Вскоре после смерти Перикла Аспазия исполнила волю своего мужа. Можно не удивляться подобной спешке. Она оставалась в городе одна. А в условиях войны жить там становилось все тяжелее. Но в первую очередь она поступила так из-за сына. Молодому Периклу не было и восемнадцати, когда умер его отец. Ему нужен был влиятельный наставник, дабы обеспечить карьеру молодого человека.

* * *

Аспазия, сидя на мраморном стуле, внимательно рассматривала свое отражение в зеркале. На нее смотрела сорокалетняя женщина, все еще красивая.

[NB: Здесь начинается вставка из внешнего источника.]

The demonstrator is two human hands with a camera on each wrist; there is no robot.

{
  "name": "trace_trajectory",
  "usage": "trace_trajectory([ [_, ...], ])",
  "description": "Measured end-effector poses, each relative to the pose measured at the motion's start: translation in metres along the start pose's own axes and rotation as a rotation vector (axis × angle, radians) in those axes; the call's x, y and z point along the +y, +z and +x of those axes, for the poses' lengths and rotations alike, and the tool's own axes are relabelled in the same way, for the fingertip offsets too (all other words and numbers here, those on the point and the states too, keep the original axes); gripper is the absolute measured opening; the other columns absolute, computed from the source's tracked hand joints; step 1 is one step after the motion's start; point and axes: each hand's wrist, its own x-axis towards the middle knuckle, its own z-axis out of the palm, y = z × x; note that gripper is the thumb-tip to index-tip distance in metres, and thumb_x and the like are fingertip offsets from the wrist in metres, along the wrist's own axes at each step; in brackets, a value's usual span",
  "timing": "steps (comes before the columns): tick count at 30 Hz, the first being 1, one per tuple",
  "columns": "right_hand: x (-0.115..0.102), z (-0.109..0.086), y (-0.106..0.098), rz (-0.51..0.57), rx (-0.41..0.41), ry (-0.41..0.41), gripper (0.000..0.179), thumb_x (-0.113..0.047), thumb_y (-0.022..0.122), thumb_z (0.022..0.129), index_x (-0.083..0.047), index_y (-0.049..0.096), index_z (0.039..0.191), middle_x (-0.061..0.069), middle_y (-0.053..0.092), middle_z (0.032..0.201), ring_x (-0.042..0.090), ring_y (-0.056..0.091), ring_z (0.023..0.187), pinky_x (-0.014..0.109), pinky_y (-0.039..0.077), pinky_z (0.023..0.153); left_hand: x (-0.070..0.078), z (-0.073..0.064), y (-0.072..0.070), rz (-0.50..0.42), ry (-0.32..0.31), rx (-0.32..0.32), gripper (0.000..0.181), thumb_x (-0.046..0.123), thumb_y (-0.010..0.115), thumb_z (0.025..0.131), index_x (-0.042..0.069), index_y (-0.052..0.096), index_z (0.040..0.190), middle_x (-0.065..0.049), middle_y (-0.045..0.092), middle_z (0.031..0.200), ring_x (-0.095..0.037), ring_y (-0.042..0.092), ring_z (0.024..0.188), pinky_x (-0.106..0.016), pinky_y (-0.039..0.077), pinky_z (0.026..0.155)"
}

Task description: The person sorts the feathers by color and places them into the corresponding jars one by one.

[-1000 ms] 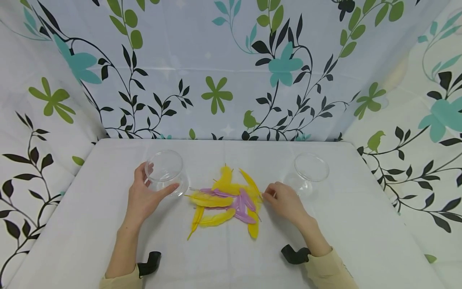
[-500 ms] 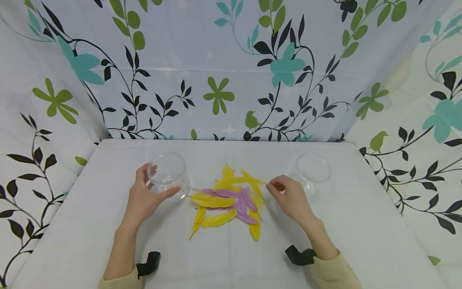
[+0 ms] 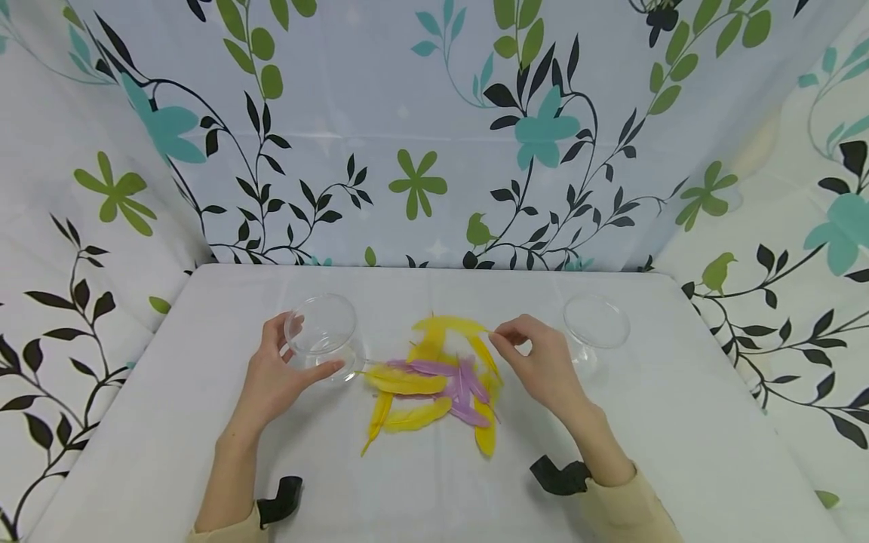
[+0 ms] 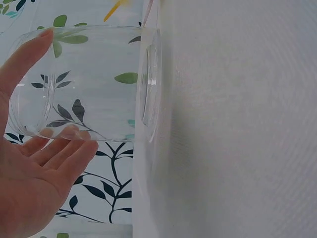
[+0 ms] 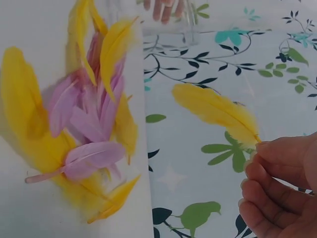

Бурная жизнь и частые ночные бдения прошлой, наполненной страстями и событиями, жизни не могли не оставить следов на ее лице. Специально обученная рабыня накручивала еще влажные волосы, придавая им форму локонов с помощью золотых игл. Другая служанка тонкой иголкой наносила на морщины особый рыбный клей, покрывала лицо слоем свинцовых белил, а на щеки накладывала румяна. Губы и грудь раскрашивались кармином.

В ее возрасте у женщин было принято красить волосы в желтый цвет. Но Аспазия не любила использовать сок шафрана. Она предпочитала скрывать седину под париком. Рабыни тщательно закрепляли на ее голове парик соломенного цвета. Затем она облачалась в длинный хитон и пеплос, украшенные по азиатской моде. Не забывала она и о свежих цветах, укреплявшихся в прическе. В такой момент она была женщиной без возраста или все еще в возрасте любви. Приближался час, когда обычно приходил к ней Перикл... но она знала, что этого уже не случится.